▶ [TASK ITEM]
Every line below that holds the word "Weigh" counts once; please tally them and give only the total.

Stored data entries
::::::
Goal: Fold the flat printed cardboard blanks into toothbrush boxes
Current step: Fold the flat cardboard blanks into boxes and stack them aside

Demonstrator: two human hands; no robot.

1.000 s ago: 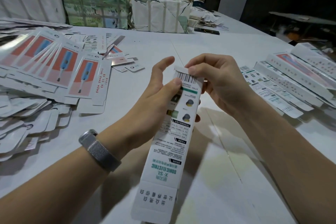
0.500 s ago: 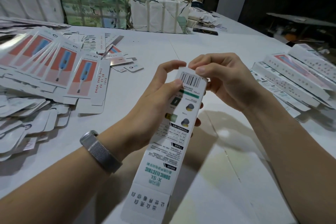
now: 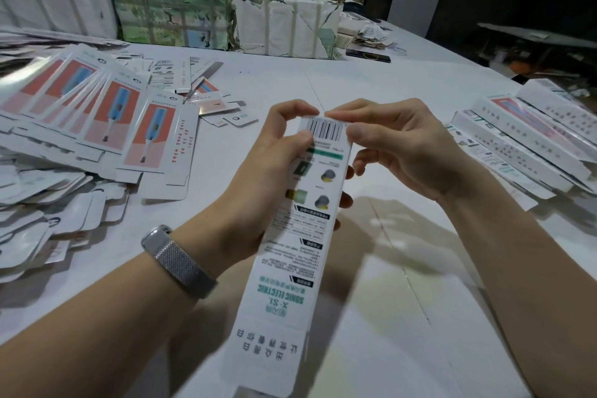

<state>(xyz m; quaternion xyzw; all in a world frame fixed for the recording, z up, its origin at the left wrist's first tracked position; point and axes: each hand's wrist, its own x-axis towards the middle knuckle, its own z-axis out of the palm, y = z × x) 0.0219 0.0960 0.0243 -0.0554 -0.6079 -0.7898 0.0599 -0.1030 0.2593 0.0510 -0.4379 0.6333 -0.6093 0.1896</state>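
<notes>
**Both hands at the barcode end of a half-folded box**

The toothbrush box (image 3: 300, 236) is held up above the white table (image 3: 403, 317), long and narrow, its barcode end away from the person and an open flap at the near end. The left hand (image 3: 274, 171) wraps around the box's upper part from the left, thumb pressed by the barcode, fingertips showing past the right edge. The right hand (image 3: 397, 145) pinches the box's far end, thumb and forefinger curled onto the top corner. A metal mesh wristband (image 3: 179, 260) sits on the left wrist. Left of the box lie fanned flat blanks (image 3: 106, 119) with red panels; right of it, a row of finished boxes (image 3: 523, 142). Beyond the box stand strapped bundles (image 3: 284, 26).
</notes>
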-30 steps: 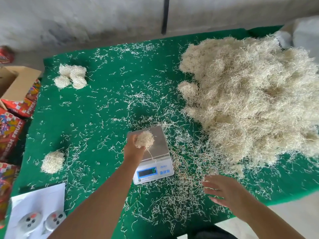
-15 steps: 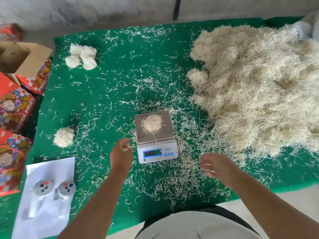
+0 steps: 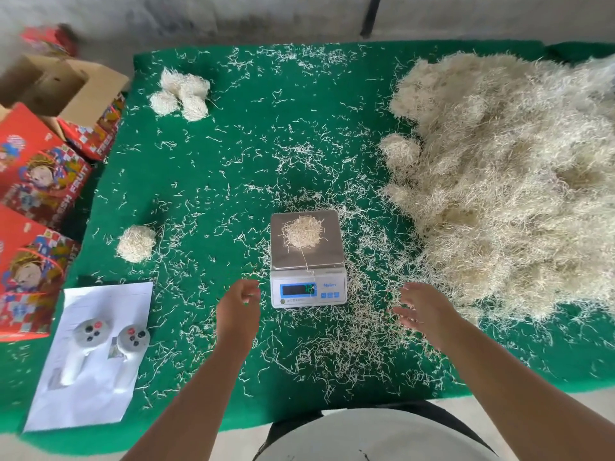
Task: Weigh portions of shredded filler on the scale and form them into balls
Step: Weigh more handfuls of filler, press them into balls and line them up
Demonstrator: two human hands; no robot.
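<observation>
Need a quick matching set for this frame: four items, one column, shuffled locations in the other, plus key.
Items:
1. small filler portion
2. big filler heap
3. cluster of finished balls
4. two controllers

Places:
A. on white paper, near left corner
B. on the scale platform
C. far left of the green mat
D. right side of the mat

Pairs: 1-B, 2-D, 3-C, 4-A
</observation>
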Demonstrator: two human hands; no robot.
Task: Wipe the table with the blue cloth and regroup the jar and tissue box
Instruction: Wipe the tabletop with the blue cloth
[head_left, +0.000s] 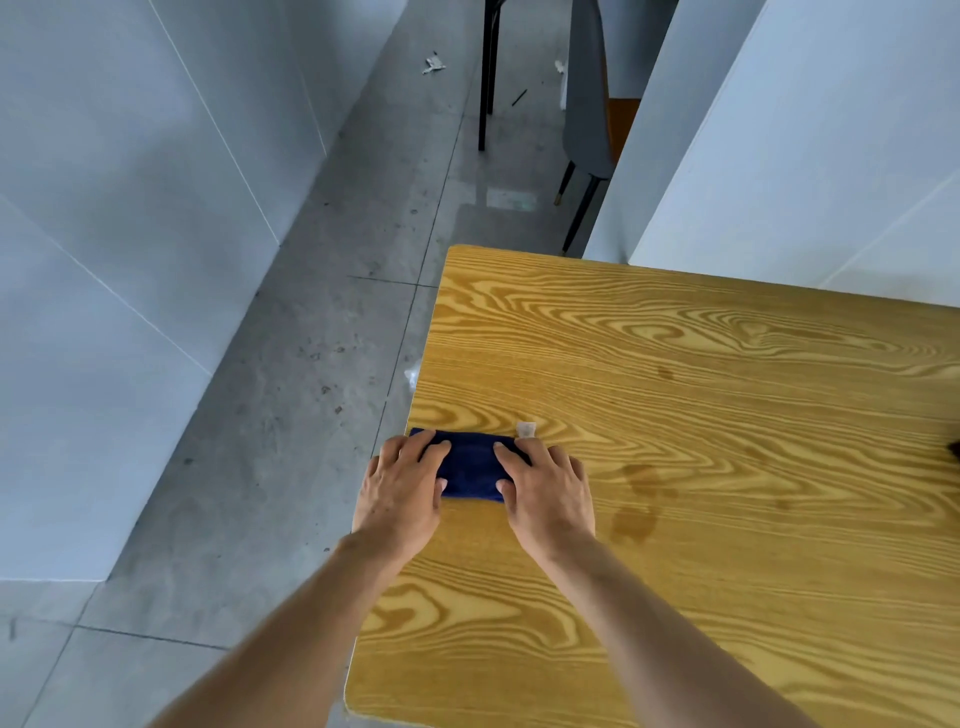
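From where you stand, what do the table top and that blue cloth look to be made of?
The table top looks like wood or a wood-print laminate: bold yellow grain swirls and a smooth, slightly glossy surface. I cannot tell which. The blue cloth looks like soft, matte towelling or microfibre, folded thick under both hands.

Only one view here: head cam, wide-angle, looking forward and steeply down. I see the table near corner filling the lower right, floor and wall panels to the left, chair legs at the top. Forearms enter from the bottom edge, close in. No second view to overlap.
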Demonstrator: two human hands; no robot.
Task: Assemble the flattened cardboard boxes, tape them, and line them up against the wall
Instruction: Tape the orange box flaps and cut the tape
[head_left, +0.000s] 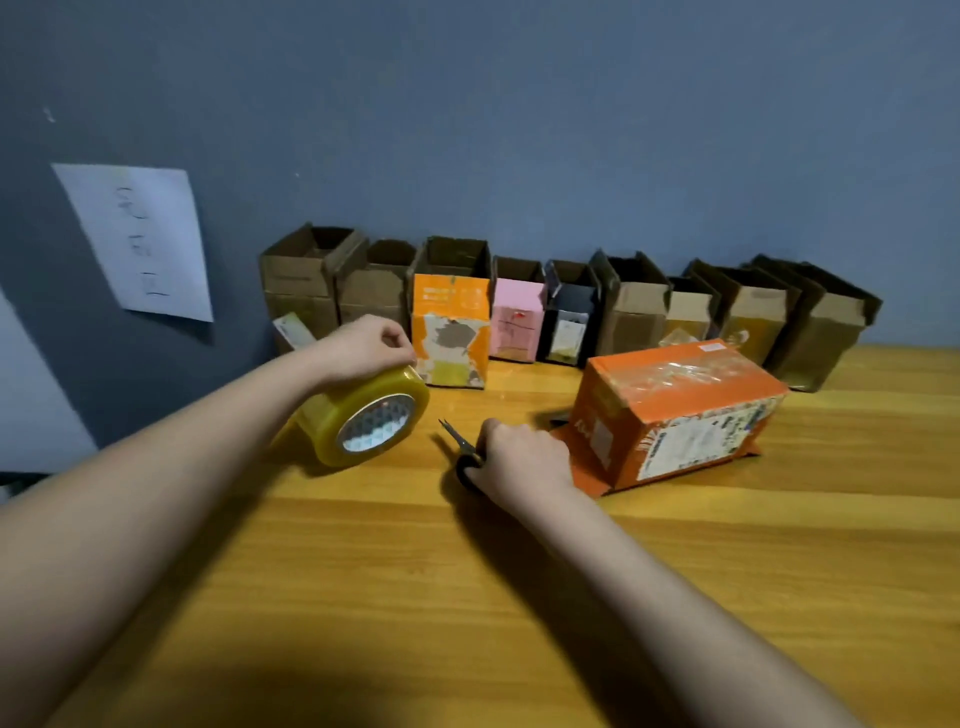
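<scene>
Wooden bench (467, 597) already has nine boxes (631, 306) lined up, orange box (670, 410) looks taped, left hand (363, 348) pinching the tape roll (363, 421), right hand (519, 457) gripping scissors (460, 441).

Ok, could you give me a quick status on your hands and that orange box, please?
Left hand gripping tape roll, right hand on scissors. Orange box taped, lying on table, not yet in the row at wall. Nothing blocking.
</scene>
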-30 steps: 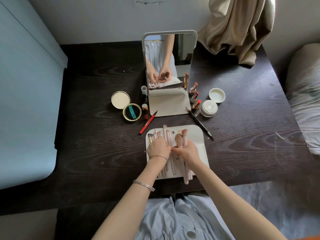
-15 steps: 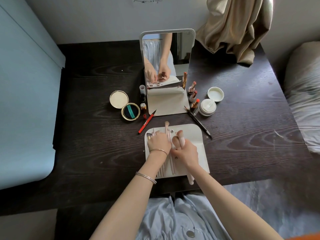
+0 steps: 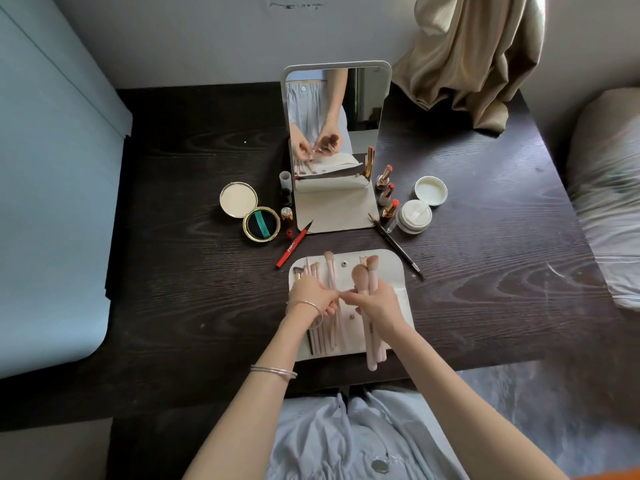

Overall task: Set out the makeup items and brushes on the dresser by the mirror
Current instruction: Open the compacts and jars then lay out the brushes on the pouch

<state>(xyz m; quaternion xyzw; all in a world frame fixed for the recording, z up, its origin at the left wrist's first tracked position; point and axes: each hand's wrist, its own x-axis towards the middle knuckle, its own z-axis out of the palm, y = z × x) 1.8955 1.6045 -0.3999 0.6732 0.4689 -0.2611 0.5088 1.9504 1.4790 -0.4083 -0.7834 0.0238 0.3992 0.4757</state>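
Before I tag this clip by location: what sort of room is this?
Probably a bedroom used as a vanity corner: a standing mirror on a dark wood dresser, makeup brushes laid out, and bedding at the right edge.

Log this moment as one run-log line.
stage: sorting brushes | left hand: on brush roll | right hand: grips pink brushes | mirror: upright

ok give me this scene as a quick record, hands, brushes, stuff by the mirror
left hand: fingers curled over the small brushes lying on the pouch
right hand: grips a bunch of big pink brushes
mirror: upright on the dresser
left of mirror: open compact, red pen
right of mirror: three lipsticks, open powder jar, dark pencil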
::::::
▶ [YOUR RESPONSE]
2